Welcome to OStack Knowledge Sharing Community for programmer and developer-Open, Learning and Share
Welcome To Ask or Share your Answers For Others

Categories

0 votes
792 views
in Technique[技术] by (71.8m points)

indexing - MySQL varchar index length

I have a table like this:

CREATE TABLE `products` (
  `id` int(11) unsigned NOT NULL AUTO_INCREMENT,
  `name` varchar(512) NOT NULL,
  `description` text,
  PRIMARY KEY (`id`),
) ENGINE=InnoDB AUTO_INCREMENT=38 DEFAULT CHARSET=utf8;

and one like this:

CREATE TABLE `product_variants` (
  `id` int(11) unsigned NOT NULL AUTO_INCREMENT,
  `product_id` int(11) unsigned NOT NULL,
  `product_code` varchar(255) NOT NULL,
  PRIMARY KEY (`id`),
  UNIQUE KEY `product_code` (`product_code`),
  KEY `product_variant_product_fk` (`product_id`),
  CONSTRAINT `product_variant_product_fk` FOREIGN KEY (`product_id`) REFERENCES `products` (`id`)
) ENGINE=InnoDB AUTO_INCREMENT=1037 DEFAULT CHARSET=utf8;

and an SQL statement like this

SELECT p.id AS id, p.name AS name, p.description AS description, pv.id AS product_variant_id, pv.product_code AS product_code
FROM products p
INNER JOIN product_variants pv ON pv.product_id = p.id
ORDER BY p.name ASC
LIMIT 300 OFFSET 0;

which if I explain gives me this:

+----+-------------+-------+------+----------------------------+----------------------------+---------+---------+--------+----------------+
| id | select_type | table | type | possible_keys              | key                        | key_len | ref     | rows   | Extra          |
+----+-------------+-------+------+----------------------------+----------------------------+---------+---------+--------+----------------+
|  1 | SIMPLE      | p     | ALL  | PRIMARY                    | NULL                       | NULL    | NULL    | 993658 | Using filesort |
|  1 | SIMPLE      | pv    | ref  | product_variant_product_fk | product_variant_product_fk | 4       | db.p.id |      1 |                |
+----+-------------+-------+------+----------------------------+----------------------------+---------+---------+--------+----------------+
2 rows in set (0.00 sec)

For a million rows, this is pretty slow. I've tried adding an index on products.name with:

ALTER TABLE products ADD INDEX `product_name_idx` (name(512));

which gives this:

mysql> show indexes from products;
+----------+------------+------------------+--------------+-----------------+-----------+-------------+----------+--------+------+------------+---------+---------------+
| Table    | Non_unique | Key_name         | Seq_in_index | Column_name     | Collation | Cardinality | Sub_part | Packed | Null | Index_type | Comment | Index_comment |
+----------+------------+------------------+--------------+-----------------+-----------+-------------+----------+--------+------+------------+---------+---------------+
| products |          0 | PRIMARY          |            1 | id              | A         |      993658 |     NULL | NULL   |      | BTREE      |         |               |
| products |          1 | product_manf_fk  |            1 | manufacturer_id | A         |          18 |     NULL | NULL   | YES  | BTREE      |         |               |
| products |          1 | product_name_idx |            1 | name            | A         |         201 |      255 | NULL   |      | BTREE      |         |               |
+----------+------------+------------------+--------------+-----------------+-----------+-------------+----------+--------+------+------------+---------+---------------+
3 rows in set (0.00 sec)

I think that the Sub_part column shows the prefix that has been in indexed (in bytes), as described on this page.
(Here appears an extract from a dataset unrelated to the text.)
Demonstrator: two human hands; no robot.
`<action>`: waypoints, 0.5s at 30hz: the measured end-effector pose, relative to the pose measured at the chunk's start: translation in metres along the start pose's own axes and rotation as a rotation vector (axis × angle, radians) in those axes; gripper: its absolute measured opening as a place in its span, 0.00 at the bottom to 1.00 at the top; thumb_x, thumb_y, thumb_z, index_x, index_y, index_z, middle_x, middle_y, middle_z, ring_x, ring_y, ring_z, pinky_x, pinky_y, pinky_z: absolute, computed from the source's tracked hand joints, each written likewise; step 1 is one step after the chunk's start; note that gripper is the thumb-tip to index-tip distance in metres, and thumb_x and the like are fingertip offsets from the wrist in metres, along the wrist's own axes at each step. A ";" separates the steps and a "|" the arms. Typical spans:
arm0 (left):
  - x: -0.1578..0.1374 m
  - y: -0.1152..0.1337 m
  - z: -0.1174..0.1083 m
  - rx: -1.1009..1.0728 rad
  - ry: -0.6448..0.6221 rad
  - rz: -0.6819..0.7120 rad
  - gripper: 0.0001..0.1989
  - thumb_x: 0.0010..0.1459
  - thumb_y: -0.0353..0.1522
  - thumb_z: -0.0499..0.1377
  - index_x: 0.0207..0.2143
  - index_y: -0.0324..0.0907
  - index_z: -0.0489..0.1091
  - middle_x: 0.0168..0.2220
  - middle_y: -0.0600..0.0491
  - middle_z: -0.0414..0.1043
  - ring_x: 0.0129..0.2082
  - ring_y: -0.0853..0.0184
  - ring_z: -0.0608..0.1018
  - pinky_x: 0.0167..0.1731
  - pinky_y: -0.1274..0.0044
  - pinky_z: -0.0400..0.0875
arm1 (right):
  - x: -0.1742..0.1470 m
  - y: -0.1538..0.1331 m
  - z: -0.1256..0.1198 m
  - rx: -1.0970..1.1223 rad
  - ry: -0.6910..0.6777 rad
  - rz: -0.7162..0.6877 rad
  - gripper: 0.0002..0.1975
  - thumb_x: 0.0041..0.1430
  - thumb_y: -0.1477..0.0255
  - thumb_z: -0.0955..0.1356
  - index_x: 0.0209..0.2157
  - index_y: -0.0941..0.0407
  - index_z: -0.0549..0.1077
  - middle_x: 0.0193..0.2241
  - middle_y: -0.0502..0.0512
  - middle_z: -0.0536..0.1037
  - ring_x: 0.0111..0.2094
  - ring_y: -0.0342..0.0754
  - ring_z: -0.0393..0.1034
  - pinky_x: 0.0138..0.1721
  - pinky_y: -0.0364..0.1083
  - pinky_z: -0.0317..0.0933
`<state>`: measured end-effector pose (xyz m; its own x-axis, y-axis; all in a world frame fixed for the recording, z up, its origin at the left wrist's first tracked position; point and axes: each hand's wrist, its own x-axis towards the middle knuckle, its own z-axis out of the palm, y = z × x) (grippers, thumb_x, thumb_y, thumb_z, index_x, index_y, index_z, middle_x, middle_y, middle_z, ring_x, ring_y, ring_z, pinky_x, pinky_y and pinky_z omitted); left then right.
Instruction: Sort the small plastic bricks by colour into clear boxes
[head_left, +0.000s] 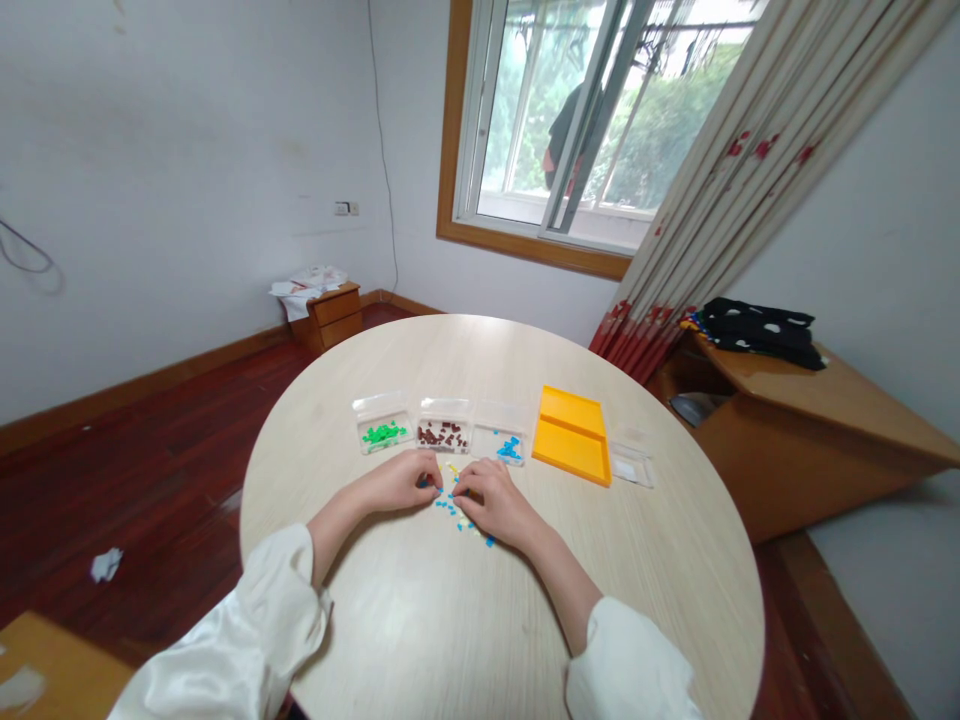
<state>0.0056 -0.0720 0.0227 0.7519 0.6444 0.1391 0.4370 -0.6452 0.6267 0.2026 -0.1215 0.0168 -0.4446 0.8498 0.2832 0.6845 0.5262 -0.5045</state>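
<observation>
My left hand [417, 481] is pinched over the table, with a bit of blue showing at its fingertips, seemingly a small blue piece. Just across from it, my right hand [486, 494] has its thumb and fingers pressed together low over the pile; what lies between them is too small to make out. Between and below both hands are scattered small blue pieces [442, 504], mixed with pale and yellow ones. Right behind the hands stand three clear boxes: one with green pieces [384, 434], one with dark brown pieces [442, 436] and one with blue pieces [510, 448].
On the round wooden table [420, 620], a yellow two-part tray [571, 453] lies right of the boxes, beside another clear box [632, 466]. Beyond the table are a small drawer cabinet [337, 315], a curtain [712, 170] and a wooden desk [817, 430]. A person shows through the window.
</observation>
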 end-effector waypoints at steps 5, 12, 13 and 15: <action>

When I re-explain the query, I get:

+----+-------------+-------+------+----------------------------+----------------------------+---------+---------+--------+----------------+
| id | select_type | table | type | possible_keys              | key                        | key_len | ref     | rows   | Extra          |
+----+-------------+-------+------+----------------------------+----------------------------+---------+---------+--------+----------------+
|  1 | SIMPLE      | p     | ALL  | PRIMARY                    | NULL                       | NULL    | NULL    | 993658 | Using filesort |
|  1 | SIMPLE      | pv    | ref  | product_variant_product_fk | product_variant_product_fk | 4       | db.p.id |      1 |                |
+----+-------------+-------+------+----------------------------+----------------------------+---------+---------+--------+----------------+
2 rows in set (0.00 sec)

which looks like the new index is not being used. As described on this page, indexes will not be used for sorting if they are prefix indexes. In fact if I truncate the data with:

alter table products modify `name`  varchar(255) not null;

The explain gives:

+----+-------------+-------+-------+----------------------------+----------------------------+---------+----------------------------------------------+------+-------+
| id | select_type | table | type  | possible_keys              | key                        | key_len | ref                                          | rows | Extra |
+----+-------------+-------+-------+----------------------------+----------------------------+---------+----------------------------------------------+------+-------+
|  1 | SIMPLE      | p     | index | PRIMARY                    | product_name_idx           | 767     | NULL                                         |  300 |       |
|  1 | SIMPLE      | pv    | ref   | product_variant_product_fk | product_variant_product_fk | 4       | oh_2c98c233_69fe_4f06_ad0d_fe6f85a5beac.p.id |    1 |       |
+----+-------------+-------+-------+----------------------------+----------------------------+---------+----------------------------------------------+------+-------+

which I think backs that up. However, it says on this page that InnoDB tables can have up to 767 bytes of index. If the length is in bytes, why does it refuse to have more than 255? If it's in characters, how is it deciding the length of each UTF-8 character? Is it just assuming 3?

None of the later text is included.